→ Instructions to follow: All of the data is to be printed exactly, though the images must be left off.

→ Collected material:
==================================================
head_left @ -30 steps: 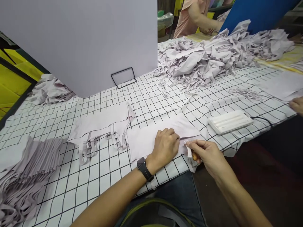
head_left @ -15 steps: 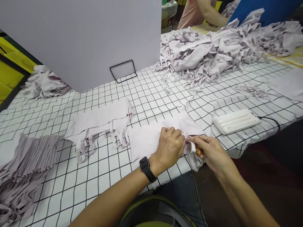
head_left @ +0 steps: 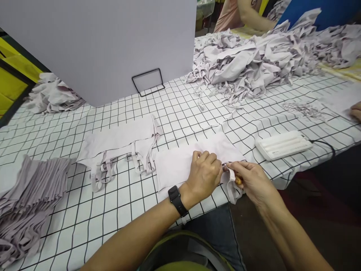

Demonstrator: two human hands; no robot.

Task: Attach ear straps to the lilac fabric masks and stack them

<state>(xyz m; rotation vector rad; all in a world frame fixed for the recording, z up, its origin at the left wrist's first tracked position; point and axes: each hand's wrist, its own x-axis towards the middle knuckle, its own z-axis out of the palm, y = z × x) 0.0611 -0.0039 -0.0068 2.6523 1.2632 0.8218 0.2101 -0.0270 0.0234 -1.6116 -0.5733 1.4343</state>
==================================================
→ Expected answer:
head_left @ -30 steps: 
head_left @ -15 steps: 
head_left @ +0 steps: 

Demonstrator: two human hands; no robot.

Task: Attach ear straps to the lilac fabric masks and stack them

<state>(xyz m; rotation vector rad; all in a world frame fixed for the recording, z up, its origin at the left wrist's first tracked position; point and axes: each hand's wrist, its own x-axis towards the middle knuckle, its own z-axis out of the palm, y = z × x) 0.0611 -0.0039 -0.0068 2.6523 1.2632 0.8218 0.2101 -0.0270 0.0234 -1.6116 -0.5733 1.4343</state>

The exercise is complete.